In vivo histological assessment
Animals were sacrificed at 7 days after injury by isoflurane overdose, and brains immediately perfused with transcardial ice-cold saline, then fixed with 4% phosphate-buffered paraformaldehyde (PFA) for stereological analysis. Coronal vibratome sections (50 μm) were used for combined immunohistochemical (IHC) analysis and fluorescent in situ hybridization (FISH) for miR-200c using miRCURY LNA miR Detection Probes (ThermoFisher Scientific) as we have previously done (Arvola et al., 2019). All fixed sections were stained for miR-200c, the astrocyte marker glial fibrillary acidic protein (GFAP, #ab90601, Abcam, Boston, MA, USA, 1:500 dilution), the mature neuronal marker NeuN (#ab104224, Abcam, 1:500 dilution), SIRT1 (# ab189494, Abcam, 1:500 dilution) and the mitochondrial fusion markers MFN2 (# bs2988R, BiossUSA, Woburn, MA, USA, 1:500 dilution) and OPA1 (#ab42364, Abcam, 1:500 dilution). The CA1 and DG regions were identified anatomically with DAPI and demarcated according to Newton et al. (2005) and as we have previously done (Stary et al., 2016; Griffiths et al., 2019a,b).

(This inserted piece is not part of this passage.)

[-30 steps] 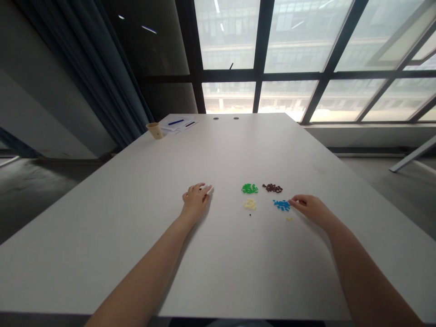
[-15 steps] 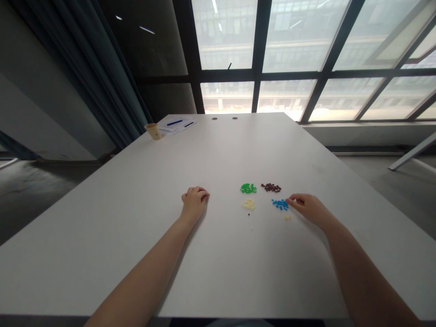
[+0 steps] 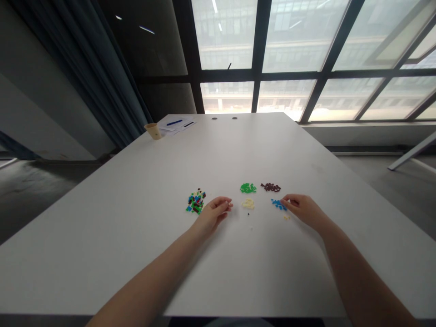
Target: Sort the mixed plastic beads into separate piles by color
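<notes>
My left hand (image 3: 214, 214) hovers between the mixed pile of small coloured pieces (image 3: 195, 202) and the pale yellow pieces (image 3: 248, 203). Its thumb and fingers are pinched together; whatever they hold is too small to make out. My right hand (image 3: 304, 210) has its fingertips closed at the right edge of the small blue pieces (image 3: 277, 205), partly covering them. Whether a piece sits in that pinch is hidden. Beyond lie heaps of green pieces (image 3: 248, 188) and dark brown pieces (image 3: 271, 187).
A few yellow-orange bits (image 3: 286, 217), one black bit (image 3: 248, 214) and one white bit (image 3: 251, 228) lie near the heaps on the white table (image 3: 218, 268). At the far left stand a paper cup (image 3: 154, 131) and papers (image 3: 170, 127) with pens on them.
My left hand has moved right and slightly nearer, uncovering the mixed pile that it hid before. My right hand has shifted slightly left, its fingertips now over the edge of the blue pieces.
</notes>
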The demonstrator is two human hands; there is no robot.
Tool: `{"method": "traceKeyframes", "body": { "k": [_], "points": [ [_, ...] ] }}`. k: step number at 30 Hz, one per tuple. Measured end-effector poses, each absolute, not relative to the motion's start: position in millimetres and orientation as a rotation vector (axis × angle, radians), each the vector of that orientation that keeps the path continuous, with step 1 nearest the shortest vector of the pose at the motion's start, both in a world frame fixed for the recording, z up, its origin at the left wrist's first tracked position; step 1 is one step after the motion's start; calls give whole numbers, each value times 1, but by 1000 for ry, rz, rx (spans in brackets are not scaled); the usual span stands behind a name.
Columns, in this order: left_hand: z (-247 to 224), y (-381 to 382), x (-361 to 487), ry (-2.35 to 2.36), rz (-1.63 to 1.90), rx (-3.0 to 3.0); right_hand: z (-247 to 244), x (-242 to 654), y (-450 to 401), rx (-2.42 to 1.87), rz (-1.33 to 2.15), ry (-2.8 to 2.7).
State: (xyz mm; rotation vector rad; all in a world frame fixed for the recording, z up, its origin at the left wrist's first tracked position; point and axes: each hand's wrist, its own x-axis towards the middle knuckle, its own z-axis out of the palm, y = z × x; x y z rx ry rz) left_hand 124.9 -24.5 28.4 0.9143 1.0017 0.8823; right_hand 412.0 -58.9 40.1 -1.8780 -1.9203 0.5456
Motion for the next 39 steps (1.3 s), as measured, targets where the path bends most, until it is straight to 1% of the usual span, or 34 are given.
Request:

Images were acquired by an observer blinded to conditions using an upright Zeiss Axio-Imager M2 fluorescent microscope equipped with Apotome 2.0 for optical sectioning, and Zeiss EC-Plan Neofluar 20×, Zeiss Plan Apochromat 40×, and Zeiss LC-Plan Neofluar 63× objectives. Qualitative protein expression with GFAP+ co-localized was performed using the “masking” function in ImageJ v1.49b software (NIH, Bethesda, MD, USA). In brief, Z-stack images were first independently analyzed in the GFAP channel, and then masked to generate GFAP+ regions of interest (ROIs). Next, GFAP+ ROIs were superimposed on the channel of interest, and then fluorescence intensities were measured and collated, for all sections. All imaging for a given protein were collected using a fixed excitation intensity, exposure time, and gain, to minimize variability. No post-imaging processing was performed. An observer blinded to conditions quantified from maximum projection Z-stack images the cell-type specific relative intensity of miR-200c fluorescence and the relative fluorescent intensity of NeuN, mitofusin-2 (MFN2), OPA1, and SIRT1 proteins using StereoInvestigator™ (MicroBrightField, Williston, VT, USA) software and ImageJ v1.49b software (NIH, Bethesda, MD, USA) as we have previously done (Arvola et al., 2019, 2021; Griffiths et al., 2019a).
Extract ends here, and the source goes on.